‘İç cephe’ çağrılarını 10 Ekim 2015’te yitirdiklerimizin fotoğraflarına bakarak düşünmek
İktidar kanadından gelen ‘iç cephe’ çağrılarının ‘söz’ ve ‘jest’lerle yoğun olarak ifade edildiği bir dönemden geçiyoruz. İlk olarak 30 Ağustos törenlerinde yaptığı konuşmada bir ‘iç cephe’ ihtiyacından bahseden Cumhurbaşkanı Erdoğan, 25 Eylül’de ABD’ye yaptığı ziyaret sırasında konuyu pekiştirmişti. TBMM’nin yeni yasama yılı açılışında İsrail’in Filistin ve Lübnan’dan sonraki hedefinin Türkiye olacağını söyleyip, bu gündemi zirveye çıkarmıştı.
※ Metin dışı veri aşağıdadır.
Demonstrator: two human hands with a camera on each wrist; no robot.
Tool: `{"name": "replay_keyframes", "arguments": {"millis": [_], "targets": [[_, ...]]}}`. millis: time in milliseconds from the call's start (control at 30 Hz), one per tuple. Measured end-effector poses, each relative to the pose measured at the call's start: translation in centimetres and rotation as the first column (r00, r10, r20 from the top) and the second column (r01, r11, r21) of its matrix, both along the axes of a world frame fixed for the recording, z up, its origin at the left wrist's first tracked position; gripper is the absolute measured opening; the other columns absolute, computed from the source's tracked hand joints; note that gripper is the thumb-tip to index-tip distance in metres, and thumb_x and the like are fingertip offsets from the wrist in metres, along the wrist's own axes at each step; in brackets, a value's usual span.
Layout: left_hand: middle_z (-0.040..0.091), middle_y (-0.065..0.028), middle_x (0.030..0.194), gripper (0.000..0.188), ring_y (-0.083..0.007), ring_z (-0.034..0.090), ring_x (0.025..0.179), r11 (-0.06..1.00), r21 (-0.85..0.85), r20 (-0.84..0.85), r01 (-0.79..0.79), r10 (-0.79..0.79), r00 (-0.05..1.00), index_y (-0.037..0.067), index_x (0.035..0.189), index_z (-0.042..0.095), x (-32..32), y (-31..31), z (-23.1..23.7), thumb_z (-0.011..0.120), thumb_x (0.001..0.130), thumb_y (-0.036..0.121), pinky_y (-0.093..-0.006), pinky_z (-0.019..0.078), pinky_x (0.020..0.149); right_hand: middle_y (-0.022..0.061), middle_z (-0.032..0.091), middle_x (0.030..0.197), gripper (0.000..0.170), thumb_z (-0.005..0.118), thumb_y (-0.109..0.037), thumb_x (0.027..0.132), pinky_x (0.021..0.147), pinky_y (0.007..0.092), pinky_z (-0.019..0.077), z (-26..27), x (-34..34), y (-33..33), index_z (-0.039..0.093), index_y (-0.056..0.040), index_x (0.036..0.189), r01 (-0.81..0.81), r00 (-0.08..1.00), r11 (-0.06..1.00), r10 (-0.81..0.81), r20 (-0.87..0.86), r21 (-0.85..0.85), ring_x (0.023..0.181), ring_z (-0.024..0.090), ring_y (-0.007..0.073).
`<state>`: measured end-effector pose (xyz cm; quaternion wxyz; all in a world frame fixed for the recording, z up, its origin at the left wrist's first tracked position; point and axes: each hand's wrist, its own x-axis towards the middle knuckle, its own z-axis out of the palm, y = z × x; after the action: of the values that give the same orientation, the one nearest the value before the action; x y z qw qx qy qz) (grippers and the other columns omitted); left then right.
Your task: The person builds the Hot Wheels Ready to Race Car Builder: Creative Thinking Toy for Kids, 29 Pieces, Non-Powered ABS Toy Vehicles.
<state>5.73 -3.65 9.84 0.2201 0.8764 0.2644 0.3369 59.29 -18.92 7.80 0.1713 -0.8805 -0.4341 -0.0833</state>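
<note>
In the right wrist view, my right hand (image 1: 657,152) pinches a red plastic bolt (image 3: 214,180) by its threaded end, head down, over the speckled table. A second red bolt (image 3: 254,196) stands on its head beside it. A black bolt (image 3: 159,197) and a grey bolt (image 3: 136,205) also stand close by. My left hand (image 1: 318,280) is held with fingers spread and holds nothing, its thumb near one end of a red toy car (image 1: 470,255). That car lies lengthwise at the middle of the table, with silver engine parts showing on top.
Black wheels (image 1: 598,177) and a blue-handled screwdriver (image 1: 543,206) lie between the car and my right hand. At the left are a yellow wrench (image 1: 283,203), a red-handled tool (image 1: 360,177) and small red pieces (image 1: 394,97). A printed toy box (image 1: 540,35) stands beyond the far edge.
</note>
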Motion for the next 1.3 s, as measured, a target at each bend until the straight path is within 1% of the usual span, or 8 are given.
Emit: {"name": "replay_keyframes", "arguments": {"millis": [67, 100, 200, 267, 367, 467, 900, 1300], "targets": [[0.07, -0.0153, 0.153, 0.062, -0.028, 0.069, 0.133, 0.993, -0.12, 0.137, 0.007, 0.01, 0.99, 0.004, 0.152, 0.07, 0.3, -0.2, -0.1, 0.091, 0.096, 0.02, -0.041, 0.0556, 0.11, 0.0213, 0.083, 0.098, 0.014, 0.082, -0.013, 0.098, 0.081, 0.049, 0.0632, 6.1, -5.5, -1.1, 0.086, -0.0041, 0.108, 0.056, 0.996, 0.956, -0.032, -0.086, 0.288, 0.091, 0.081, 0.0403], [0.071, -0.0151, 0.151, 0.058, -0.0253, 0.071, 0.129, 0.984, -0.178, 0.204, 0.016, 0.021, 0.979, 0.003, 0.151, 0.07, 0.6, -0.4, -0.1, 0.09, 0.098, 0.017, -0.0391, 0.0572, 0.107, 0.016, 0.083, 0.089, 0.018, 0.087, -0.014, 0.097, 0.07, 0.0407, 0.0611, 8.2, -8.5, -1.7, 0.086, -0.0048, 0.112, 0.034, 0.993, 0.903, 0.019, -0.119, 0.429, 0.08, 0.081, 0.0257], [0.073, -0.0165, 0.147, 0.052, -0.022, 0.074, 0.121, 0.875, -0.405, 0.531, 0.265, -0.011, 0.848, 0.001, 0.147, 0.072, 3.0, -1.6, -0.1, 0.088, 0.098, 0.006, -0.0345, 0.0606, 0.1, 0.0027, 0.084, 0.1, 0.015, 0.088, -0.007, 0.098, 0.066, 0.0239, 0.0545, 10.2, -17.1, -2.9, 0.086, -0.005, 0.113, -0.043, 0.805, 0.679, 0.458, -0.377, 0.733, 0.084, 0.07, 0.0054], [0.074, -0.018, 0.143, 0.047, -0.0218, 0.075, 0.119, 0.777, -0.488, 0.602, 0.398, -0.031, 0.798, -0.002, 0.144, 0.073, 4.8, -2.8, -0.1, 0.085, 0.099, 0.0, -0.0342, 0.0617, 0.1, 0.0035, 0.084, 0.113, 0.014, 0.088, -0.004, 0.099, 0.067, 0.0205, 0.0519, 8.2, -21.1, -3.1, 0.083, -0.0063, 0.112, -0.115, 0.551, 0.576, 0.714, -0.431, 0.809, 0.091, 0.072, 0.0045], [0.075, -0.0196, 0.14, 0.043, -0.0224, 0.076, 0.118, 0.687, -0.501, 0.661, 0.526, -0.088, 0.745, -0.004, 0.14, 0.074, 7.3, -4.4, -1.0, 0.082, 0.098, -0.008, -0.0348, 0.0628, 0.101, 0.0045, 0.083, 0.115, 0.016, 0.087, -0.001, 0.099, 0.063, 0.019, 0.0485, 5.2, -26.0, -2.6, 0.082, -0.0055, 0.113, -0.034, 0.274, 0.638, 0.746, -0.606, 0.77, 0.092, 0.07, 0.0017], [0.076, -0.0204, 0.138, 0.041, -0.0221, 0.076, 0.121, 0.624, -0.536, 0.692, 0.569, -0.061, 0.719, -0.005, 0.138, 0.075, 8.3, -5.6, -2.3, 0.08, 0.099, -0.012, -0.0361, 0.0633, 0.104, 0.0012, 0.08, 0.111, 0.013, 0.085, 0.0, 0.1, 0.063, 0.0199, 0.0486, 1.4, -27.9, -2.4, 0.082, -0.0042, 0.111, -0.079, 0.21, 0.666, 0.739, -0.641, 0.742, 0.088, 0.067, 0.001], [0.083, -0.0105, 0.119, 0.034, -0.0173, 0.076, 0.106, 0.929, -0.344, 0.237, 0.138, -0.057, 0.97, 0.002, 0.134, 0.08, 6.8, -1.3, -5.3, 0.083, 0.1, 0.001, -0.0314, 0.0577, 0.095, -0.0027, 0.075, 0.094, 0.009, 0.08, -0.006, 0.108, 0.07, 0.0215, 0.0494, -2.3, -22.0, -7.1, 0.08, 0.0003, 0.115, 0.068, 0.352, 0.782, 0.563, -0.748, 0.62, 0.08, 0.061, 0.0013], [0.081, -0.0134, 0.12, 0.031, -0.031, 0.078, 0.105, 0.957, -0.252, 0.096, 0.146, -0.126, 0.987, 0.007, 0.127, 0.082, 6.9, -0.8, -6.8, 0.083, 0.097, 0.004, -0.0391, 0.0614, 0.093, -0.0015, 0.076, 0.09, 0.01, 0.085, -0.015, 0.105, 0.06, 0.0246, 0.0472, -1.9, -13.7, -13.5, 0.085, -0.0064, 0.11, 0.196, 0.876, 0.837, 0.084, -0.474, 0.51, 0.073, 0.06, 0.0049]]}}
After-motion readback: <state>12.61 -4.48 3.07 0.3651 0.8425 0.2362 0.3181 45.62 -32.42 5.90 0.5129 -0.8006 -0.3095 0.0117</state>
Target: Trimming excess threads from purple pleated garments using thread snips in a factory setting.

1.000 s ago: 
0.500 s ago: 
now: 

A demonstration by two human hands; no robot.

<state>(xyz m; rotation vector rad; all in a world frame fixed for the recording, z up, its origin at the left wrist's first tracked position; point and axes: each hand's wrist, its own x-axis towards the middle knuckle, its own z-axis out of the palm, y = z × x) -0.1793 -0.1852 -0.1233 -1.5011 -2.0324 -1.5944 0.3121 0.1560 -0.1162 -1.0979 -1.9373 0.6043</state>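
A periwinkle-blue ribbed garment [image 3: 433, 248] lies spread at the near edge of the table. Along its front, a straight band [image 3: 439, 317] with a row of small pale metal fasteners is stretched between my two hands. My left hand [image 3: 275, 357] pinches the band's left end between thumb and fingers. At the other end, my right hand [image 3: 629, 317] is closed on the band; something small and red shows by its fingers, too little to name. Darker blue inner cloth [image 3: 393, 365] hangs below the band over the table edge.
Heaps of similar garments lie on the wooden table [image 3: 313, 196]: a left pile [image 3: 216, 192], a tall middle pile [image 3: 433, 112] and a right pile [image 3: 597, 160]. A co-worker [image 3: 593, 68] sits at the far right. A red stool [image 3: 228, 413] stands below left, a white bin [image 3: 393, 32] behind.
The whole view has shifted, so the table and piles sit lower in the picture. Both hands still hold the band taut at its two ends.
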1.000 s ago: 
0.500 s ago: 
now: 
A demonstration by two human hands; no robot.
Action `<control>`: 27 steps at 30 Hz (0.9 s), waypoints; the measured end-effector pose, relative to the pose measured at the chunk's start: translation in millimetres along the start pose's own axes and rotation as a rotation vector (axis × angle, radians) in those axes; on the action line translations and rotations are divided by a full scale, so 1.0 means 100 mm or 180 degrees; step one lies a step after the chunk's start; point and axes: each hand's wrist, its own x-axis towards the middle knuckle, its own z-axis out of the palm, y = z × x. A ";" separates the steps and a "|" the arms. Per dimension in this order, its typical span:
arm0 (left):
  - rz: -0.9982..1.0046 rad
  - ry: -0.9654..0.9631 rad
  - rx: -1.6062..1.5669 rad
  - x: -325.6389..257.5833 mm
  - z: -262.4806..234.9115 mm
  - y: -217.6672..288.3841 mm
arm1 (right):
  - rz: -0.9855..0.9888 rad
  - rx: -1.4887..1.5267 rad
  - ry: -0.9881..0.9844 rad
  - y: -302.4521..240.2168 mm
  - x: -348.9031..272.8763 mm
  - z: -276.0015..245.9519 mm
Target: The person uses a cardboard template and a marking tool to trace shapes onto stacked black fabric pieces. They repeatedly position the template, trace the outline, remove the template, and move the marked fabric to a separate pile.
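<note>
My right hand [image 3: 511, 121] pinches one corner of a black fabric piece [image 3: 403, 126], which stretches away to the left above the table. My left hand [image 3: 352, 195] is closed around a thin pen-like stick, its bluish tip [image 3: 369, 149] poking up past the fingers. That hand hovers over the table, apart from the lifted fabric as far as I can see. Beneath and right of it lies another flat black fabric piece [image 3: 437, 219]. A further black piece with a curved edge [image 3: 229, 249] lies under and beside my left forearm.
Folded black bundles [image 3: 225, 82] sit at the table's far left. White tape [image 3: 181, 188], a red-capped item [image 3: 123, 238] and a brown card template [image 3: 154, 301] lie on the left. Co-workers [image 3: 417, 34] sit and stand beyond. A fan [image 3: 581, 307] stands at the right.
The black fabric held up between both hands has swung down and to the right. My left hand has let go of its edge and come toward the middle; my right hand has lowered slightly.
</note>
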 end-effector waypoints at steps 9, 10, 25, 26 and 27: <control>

Meclis açılışında DEM Parti grubuyla tokalaşan Devlet Bahçeli, partisinin geçtiğimiz hafta yapılan Meclis grup toplantısındaki sözleriyle bu eğilime desteğini belli etti.
Tarihin garip bir cilvesi olarak ‘10 Ekim Katliamı’nın dokuzuncu yıl dönümüne denk gelen ‘iç cephe’ çağrıları ve yumuşama görüntüsü veren jestler, gelişmelerin ‘10 Ekim Katliamı’ ile birlikte değerlendirilmesini kaçınılmaz kılıyor.
* * *
10 Ekim 2015’te Ankara’da Gar Meydanı’nda, peş peşe patlatılan iki bombayla yapılan katliam ülkenin özgürlükçü vicdanında derin yaralar açtı. 10 Ekim 2015 Cumartesi günü, saat 10.04, ülke tarihine derin bir biçimde kazındı. Yurdun dört bir tarafından gelen katılımcılar yoldaşlarıyla selamlaşıp, kucaklaşırken patlayan bombalar, şenlik havasını yok edip, kitlesel bir felaketi yaşattı. Saldırıda 100’ün üzerinde kardeşimizi yitirdik. Bir bölümü defalarca ameliyat olması gereken ve yaşamı boyunca engelli kalacak olan 400’ün üzerinde yoldaşımız aylarca, yıllarca tedavi gördü. Bedensel zarar görmemiş olsalar da katliama tanık olanların nasıl bir travma yaşadıklarına ilişkin yeterli veri yok.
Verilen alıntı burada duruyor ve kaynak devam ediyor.